> [SUPPLIED MATERIAL]:
·····

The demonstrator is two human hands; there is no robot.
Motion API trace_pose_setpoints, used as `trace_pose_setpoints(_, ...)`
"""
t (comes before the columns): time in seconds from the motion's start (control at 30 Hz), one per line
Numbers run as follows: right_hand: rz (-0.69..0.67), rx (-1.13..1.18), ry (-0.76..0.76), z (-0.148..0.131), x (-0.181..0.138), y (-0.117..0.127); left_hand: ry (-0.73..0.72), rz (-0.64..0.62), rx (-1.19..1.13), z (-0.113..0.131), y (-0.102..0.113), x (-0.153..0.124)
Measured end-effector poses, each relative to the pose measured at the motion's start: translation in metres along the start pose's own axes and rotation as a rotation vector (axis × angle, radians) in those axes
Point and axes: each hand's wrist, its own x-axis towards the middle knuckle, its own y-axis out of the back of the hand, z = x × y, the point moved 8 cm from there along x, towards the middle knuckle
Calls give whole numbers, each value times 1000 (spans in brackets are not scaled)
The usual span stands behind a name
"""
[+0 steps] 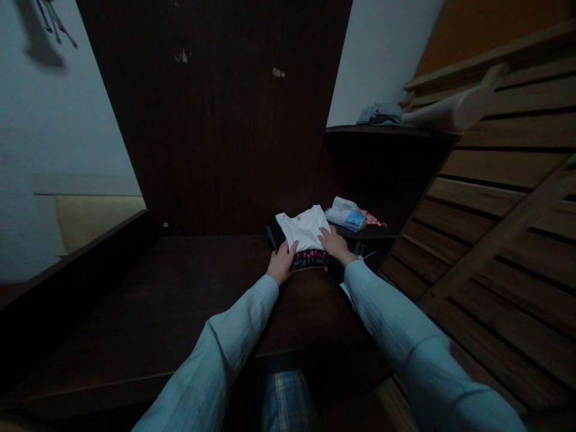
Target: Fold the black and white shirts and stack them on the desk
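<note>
Gripping folded clothes (302, 231) on dark desktop (189, 294): left hand (281, 263), right hand (337, 245); pale wall (58, 126) behind.

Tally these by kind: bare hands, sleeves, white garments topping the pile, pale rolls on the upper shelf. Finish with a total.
Hands: 2 (left hand, right hand)
Sleeves: 2 (left sleeve, right sleeve)
White garment: 1
Pale roll: 1
Total: 6
</note>
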Motion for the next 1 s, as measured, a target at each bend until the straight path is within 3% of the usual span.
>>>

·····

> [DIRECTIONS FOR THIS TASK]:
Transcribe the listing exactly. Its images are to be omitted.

> [SOLUTION FOR THIS PROBLEM]:
The demonstrator is two human hands; there is no robot.
Motion API trace_pose_setpoints, used as `trace_pose_setpoints(_, ...)`
"""
t (comes before the columns): time in seconds from the motion's start (control at 30 Hz), one per line
Numbers run as follows: right_hand: rz (-0.69..0.67), rx (-1.13..1.18), ry (-0.76..0.76), z (-0.148..0.131), x (-0.181..0.138), y (-0.117..0.127); left_hand: ry (-0.73..0.72), rz (-0.64..0.62), rx (-1.19..1.13), z (-0.113..0.131), y (-0.102..0.113), x (-0.153..0.124)
Measured end-effector poses, each relative to the pose measured at the motion's start: translation in metres along the start pose's own axes and rotation as a rotation vector (axis × angle, radians) in those axes
Point and axes: each hand's wrist, its own x-axis towards the middle knuckle, its own y-axis out of the back of the hand, z = x × y, the point moved 8 cm from there along x, towards the middle knuckle
Calls give whole numbers, each value times 1000 (spans in brackets are not scaled)
The usual span stands behind a name
"""
[+0 steps] 
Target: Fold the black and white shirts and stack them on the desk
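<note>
Gripping folded clothes (302, 231) on dark desktop (189, 294): left hand (281, 263), right hand (337, 245); pale wall (58, 126) behind.

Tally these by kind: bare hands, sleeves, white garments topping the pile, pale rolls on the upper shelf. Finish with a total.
Hands: 2 (left hand, right hand)
Sleeves: 2 (left sleeve, right sleeve)
White garment: 1
Pale roll: 1
Total: 6
</note>
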Motion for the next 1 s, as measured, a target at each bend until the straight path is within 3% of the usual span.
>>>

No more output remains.